* _YOUR ASSIGNMENT_
Return the lines below that contain "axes".
============================================================
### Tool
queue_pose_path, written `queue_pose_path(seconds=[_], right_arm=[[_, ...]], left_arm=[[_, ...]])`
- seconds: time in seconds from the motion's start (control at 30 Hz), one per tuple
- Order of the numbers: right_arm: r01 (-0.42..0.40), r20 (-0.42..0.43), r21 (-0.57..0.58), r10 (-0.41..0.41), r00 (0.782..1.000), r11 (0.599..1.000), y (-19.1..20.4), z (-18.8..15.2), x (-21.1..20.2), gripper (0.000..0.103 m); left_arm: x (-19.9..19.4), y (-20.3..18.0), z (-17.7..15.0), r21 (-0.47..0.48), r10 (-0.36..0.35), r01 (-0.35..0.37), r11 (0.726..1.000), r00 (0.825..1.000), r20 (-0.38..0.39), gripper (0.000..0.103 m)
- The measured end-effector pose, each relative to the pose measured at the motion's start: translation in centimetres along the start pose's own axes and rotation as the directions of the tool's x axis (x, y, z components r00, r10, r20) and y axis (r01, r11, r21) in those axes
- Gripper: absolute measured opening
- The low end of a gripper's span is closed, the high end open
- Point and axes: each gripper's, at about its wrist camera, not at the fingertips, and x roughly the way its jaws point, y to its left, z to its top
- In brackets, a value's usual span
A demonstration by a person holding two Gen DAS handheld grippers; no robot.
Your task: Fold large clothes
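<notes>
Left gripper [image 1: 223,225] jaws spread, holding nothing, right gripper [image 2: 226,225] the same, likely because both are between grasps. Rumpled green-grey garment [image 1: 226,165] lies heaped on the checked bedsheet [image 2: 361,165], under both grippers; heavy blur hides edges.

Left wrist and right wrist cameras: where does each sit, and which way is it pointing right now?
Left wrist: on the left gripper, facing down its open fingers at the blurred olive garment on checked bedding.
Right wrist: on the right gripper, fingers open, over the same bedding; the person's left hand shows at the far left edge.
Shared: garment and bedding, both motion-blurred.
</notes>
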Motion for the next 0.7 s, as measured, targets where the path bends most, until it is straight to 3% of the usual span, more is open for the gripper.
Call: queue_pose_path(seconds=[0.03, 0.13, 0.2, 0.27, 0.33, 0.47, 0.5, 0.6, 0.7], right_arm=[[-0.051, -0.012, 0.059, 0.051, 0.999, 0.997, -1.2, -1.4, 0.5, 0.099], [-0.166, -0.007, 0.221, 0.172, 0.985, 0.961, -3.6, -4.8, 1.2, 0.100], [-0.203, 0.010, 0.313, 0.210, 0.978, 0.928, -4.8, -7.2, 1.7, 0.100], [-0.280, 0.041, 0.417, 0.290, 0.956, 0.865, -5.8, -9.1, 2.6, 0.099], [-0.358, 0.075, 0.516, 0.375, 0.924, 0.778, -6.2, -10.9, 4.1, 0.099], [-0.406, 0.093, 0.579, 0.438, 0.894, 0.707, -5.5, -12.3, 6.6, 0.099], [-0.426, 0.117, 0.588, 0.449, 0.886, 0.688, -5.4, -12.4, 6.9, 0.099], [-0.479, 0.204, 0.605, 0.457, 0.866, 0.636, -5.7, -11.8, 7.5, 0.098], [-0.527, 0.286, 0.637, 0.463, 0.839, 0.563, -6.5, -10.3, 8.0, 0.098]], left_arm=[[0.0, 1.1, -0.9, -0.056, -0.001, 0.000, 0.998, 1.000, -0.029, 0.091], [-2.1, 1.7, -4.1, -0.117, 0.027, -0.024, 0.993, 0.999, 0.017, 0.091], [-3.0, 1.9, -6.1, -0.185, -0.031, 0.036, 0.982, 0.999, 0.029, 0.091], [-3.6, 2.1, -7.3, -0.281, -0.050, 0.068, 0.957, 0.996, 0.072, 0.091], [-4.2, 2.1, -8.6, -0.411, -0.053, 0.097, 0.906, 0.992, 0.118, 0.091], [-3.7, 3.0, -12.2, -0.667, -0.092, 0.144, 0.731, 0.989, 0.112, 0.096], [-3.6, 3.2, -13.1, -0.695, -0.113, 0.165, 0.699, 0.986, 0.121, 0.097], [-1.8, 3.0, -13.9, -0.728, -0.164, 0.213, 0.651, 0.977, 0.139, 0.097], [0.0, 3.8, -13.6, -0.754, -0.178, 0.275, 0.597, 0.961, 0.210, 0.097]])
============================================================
* _RESULT OF THIS EXERCISE_
- The measured end-effector pose, each relative to the pose measured at the motion's start: translation in centimetres along the start pose's own axes and rotation as the directions of the tool's x axis (x, y, z components r00, r10, r20) and y axis (r01, r11, r21) in those axes
- Point and axes: each gripper's, at about its wrist camera, not at the fingertips, and x roughly the way its jaws point, y to its left, z to its top

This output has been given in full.